● Requirement
Repeat the lines below exactly as written, please, from the line with "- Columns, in" to the line with "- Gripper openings", both lines included, and no others.

● Data

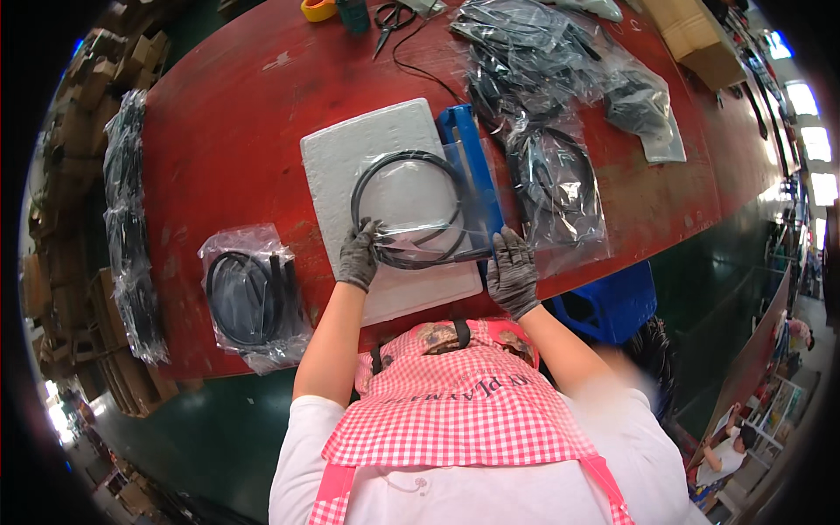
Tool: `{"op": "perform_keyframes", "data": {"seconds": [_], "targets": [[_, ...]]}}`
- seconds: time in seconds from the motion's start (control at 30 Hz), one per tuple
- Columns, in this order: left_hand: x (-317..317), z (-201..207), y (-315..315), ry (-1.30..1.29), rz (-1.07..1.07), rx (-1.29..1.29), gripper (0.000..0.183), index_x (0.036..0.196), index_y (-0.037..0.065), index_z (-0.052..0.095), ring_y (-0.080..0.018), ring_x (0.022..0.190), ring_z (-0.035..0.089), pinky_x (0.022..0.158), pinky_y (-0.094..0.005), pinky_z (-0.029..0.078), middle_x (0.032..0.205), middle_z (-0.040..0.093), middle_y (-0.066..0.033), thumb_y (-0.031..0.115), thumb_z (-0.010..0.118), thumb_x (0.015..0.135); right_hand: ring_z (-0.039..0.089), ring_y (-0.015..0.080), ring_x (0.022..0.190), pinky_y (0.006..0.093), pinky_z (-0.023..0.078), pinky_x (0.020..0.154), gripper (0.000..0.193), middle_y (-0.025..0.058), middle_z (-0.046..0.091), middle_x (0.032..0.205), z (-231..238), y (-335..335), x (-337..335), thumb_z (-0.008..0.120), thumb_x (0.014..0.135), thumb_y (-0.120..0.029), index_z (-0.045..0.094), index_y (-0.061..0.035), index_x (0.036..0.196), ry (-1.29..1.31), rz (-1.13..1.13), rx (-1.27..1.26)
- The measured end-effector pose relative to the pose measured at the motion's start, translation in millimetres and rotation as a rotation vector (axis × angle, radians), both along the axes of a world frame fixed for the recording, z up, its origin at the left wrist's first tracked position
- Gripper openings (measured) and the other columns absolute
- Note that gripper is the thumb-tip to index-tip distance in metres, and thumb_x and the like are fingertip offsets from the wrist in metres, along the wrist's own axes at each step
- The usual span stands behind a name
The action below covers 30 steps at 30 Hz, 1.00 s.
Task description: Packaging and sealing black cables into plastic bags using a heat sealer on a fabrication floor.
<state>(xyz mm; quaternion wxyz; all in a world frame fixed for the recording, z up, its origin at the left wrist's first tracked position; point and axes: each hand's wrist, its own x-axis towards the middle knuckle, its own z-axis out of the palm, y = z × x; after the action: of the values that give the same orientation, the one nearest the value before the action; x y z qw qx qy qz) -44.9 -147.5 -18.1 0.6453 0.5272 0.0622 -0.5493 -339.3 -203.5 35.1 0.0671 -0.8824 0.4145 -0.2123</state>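
Note:
A clear plastic bag (411,229) with a coiled black cable (357,194) in it lies over a white foam board (331,166). My left hand (359,255), in a grey glove, is closed on the bag's left edge beside the coil. The bag's right side reaches a long blue bag sealer (477,166). At the sealer's near end lies my right hand (513,273), also gloved, with fingers stretched out along the blue arm. Its palm is hidden.
Left on the red table (227,131) is another bagged cable coil (254,297); bagged items (131,227) line the far left edge. Right of the sealer lie bagged coils (560,188) and a heap of bags (534,57). Scissors (385,31) lie behind. A blue stool (612,302) stands nearby.

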Motion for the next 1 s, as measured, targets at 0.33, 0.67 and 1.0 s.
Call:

● Problem solution
- Columns, in this order: left_hand: x (-317..317), z (-201..207), y (-315..315), ry (-1.30..1.29), rz (-1.07..1.07), rx (-1.29..1.29), gripper (0.000..0.183), index_x (0.036..0.196), index_y (-0.037..0.065), index_z (-0.052..0.095), ring_y (-0.080..0.018), ring_x (0.022..0.190), ring_z (-0.035..0.089), pinky_x (0.022..0.158), pinky_y (-0.094..0.005), pinky_z (-0.029..0.078), middle_x (0.032..0.205), middle_z (-0.040..0.093), middle_y (-0.066..0.033), thumb_y (-0.031..0.115), thumb_z (-0.010..0.118), thumb_x (0.015..0.135); right_hand: ring_z (-0.039..0.089), ring_y (-0.015..0.080), ring_x (0.022..0.190), pinky_y (0.006..0.093), pinky_z (-0.023..0.078), pinky_x (0.020..0.154), gripper (0.000..0.193), middle_y (-0.025..0.058), middle_z (-0.046..0.091), middle_x (0.032..0.205), z (-231..238), y (-335..335), x (-337..335), thumb_z (-0.008..0.120), thumb_x (0.014..0.135), thumb_y (-0.120..0.029), index_z (-0.045..0.094), index_y (-0.061..0.035), index_x (0.036..0.196), ry (-1.29..1.31), rz (-1.13..1.13), rx (-1.27..1.26)
- The measured end-effector pose relative to the pose measured at the motion's start, translation in millimetres and rotation as a rotation vector (axis × angle, radians), both along the axes of a world frame fixed for the recording, z up, its origin at the left wrist's first tracked position
- Gripper openings (measured) and the other columns absolute

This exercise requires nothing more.